What you have to do | Using the listing below, set down exactly the lines starting at the line that contains "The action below" and ending at the line that contains "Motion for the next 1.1", both included, and no others.
(Available data)
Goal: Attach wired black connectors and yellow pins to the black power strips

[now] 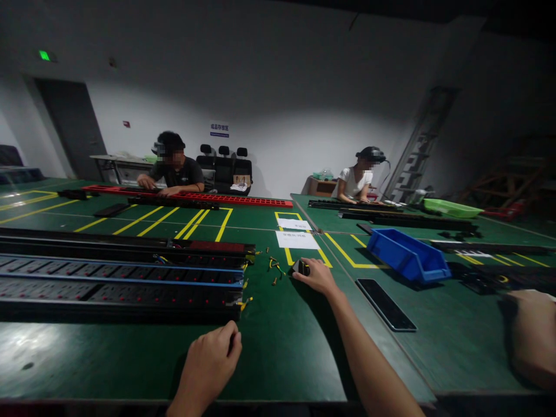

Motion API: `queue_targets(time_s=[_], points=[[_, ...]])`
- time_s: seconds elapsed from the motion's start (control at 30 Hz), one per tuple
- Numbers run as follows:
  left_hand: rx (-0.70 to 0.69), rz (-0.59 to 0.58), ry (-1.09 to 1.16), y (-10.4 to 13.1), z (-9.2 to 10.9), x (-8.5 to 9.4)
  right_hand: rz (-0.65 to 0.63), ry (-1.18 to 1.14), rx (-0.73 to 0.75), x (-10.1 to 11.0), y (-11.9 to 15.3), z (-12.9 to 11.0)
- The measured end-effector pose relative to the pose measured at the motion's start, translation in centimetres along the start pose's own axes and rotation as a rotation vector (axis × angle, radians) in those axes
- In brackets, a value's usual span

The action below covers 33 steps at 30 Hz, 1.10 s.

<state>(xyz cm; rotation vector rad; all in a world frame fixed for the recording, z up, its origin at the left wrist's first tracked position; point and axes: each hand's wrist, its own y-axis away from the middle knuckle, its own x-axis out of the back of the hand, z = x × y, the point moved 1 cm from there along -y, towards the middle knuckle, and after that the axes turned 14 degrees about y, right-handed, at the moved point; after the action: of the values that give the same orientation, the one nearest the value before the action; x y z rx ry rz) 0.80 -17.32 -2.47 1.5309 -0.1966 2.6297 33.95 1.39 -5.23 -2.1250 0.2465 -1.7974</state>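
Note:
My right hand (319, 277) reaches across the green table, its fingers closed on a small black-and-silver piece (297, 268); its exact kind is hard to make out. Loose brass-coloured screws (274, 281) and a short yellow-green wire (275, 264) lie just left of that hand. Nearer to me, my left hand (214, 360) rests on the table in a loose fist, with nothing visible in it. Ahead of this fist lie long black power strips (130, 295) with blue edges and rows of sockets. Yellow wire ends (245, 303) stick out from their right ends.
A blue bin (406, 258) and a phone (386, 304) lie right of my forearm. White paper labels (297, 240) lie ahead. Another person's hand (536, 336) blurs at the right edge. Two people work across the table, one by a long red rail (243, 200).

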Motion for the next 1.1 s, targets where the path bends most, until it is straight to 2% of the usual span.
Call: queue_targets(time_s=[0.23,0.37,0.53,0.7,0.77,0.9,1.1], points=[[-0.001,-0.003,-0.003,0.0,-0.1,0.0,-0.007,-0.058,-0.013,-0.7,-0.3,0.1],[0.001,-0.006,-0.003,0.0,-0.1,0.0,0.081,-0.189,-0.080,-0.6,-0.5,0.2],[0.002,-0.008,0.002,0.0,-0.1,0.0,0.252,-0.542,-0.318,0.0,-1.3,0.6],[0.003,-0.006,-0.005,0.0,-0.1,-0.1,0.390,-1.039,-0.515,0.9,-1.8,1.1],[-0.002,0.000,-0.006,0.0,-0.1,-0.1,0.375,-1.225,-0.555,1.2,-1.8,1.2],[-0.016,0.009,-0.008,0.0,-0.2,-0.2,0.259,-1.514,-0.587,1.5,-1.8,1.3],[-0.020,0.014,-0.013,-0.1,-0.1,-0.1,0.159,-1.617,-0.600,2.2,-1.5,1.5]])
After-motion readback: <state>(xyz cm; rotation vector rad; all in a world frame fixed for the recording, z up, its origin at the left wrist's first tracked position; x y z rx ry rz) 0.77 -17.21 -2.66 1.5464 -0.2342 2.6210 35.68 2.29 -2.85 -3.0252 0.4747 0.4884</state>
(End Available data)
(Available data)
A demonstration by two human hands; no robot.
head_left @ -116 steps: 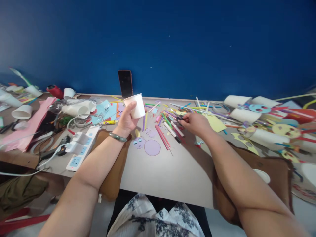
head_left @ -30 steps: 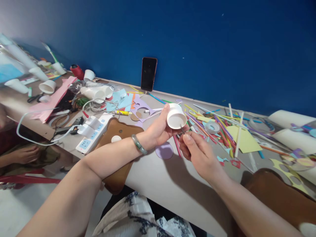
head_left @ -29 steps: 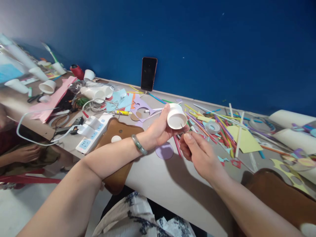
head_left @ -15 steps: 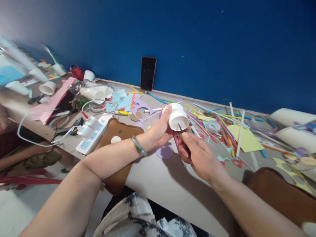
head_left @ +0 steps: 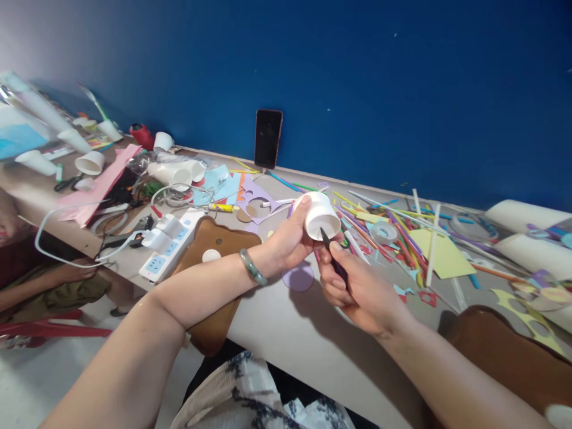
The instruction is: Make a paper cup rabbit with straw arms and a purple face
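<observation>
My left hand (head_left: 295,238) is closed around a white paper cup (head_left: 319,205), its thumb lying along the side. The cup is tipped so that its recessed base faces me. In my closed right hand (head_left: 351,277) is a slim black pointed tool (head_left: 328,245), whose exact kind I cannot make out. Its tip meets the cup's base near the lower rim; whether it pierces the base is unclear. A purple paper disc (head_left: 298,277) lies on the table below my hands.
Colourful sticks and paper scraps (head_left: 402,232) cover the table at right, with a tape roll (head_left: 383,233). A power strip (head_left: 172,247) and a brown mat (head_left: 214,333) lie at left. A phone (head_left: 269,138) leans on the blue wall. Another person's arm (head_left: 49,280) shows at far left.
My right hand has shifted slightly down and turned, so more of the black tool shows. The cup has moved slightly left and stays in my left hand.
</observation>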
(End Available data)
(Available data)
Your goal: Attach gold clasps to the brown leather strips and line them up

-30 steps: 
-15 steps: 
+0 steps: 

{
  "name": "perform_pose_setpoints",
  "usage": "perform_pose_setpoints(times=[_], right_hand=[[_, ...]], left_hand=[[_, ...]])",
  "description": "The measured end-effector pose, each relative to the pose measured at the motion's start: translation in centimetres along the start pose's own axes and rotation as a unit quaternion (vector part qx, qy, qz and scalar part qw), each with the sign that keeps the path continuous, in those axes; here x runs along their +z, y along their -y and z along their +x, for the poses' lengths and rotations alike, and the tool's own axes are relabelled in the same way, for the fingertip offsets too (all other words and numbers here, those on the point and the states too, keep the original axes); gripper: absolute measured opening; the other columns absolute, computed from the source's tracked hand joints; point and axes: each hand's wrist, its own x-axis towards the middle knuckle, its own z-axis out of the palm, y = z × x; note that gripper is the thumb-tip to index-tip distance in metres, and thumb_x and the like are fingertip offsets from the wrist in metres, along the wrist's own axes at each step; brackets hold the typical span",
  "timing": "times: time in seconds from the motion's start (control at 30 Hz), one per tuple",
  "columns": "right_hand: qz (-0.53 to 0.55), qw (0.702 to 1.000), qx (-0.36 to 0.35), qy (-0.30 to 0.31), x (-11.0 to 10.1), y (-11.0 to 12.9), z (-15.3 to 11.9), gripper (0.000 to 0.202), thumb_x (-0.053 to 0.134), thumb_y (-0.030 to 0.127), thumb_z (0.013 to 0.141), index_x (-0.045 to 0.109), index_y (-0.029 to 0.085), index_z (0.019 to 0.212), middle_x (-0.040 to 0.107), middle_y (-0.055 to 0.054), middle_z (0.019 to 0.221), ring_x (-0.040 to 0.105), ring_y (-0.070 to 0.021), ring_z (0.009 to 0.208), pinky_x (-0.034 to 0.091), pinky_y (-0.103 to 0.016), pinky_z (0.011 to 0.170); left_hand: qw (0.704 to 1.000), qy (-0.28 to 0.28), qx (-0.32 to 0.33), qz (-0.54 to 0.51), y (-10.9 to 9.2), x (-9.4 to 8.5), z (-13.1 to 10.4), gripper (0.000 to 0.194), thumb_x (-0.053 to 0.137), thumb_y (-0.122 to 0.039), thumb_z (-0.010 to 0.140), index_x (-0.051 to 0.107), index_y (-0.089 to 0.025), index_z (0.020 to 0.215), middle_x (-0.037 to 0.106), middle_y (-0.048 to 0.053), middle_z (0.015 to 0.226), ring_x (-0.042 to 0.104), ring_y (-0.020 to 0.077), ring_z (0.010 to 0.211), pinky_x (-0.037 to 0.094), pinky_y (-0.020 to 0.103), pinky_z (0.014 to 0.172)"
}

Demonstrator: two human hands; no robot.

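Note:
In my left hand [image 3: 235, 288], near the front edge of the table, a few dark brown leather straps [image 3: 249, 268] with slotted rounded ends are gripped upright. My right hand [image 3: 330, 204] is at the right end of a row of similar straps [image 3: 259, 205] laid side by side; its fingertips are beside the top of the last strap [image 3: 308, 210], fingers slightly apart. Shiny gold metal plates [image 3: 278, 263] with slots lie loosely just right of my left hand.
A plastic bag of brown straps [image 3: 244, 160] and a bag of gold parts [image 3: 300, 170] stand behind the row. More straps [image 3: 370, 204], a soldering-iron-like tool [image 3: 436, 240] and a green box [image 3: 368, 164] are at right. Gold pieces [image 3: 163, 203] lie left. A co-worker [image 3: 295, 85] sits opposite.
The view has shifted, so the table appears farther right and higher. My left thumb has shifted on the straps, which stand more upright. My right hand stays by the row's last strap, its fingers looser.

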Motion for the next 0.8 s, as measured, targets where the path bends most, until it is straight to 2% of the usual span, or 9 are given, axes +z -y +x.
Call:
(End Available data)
Solution to the exercise |
The action below covers 33 steps at 30 Hz, 1.10 s.

<state>(xyz cm; rotation vector rad; all in a world frame fixed for the recording, z up, its origin at the left wrist's first tracked position; point and axes: each hand's wrist, its own y-axis away from the middle knuckle, its own x-axis out of the back of the hand, z = x × y, the point moved 1 cm from there along -y, towards the middle knuckle, and after that the axes turned 14 degrees about y, right-handed, at the moved point; after the action: of the values that give the same orientation, the one nearest the value before the action; x y z rx ry rz) 0.80 -17.32 -2.47 1.5309 -0.1966 2.6297 33.95 1.39 -5.23 -2.1250 0.2465 -1.7974</state>
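Note:
My right hand (319, 277) reaches across the green table, its fingers closed on a small black-and-silver piece (297, 268); its exact kind is hard to make out. Loose brass-coloured screws (274, 281) and a short yellow-green wire (275, 264) lie just left of that hand. Nearer to me, my left hand (214, 360) rests on the table in a loose fist, with nothing visible in it. Ahead of this fist lie long black power strips (130, 295) with blue edges and rows of sockets. Yellow wire ends (245, 303) stick out from their right ends.
A blue bin (406, 258) and a phone (386, 304) lie right of my forearm. White paper labels (297, 240) lie ahead. Another person's hand (536, 336) blurs at the right edge. Two people work across the table, one by a long red rail (243, 200).
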
Motion for the next 1.1 s, targets where the path bends most, until it is straight to 2% of the usual span.

Besides this answer, nothing more is needed.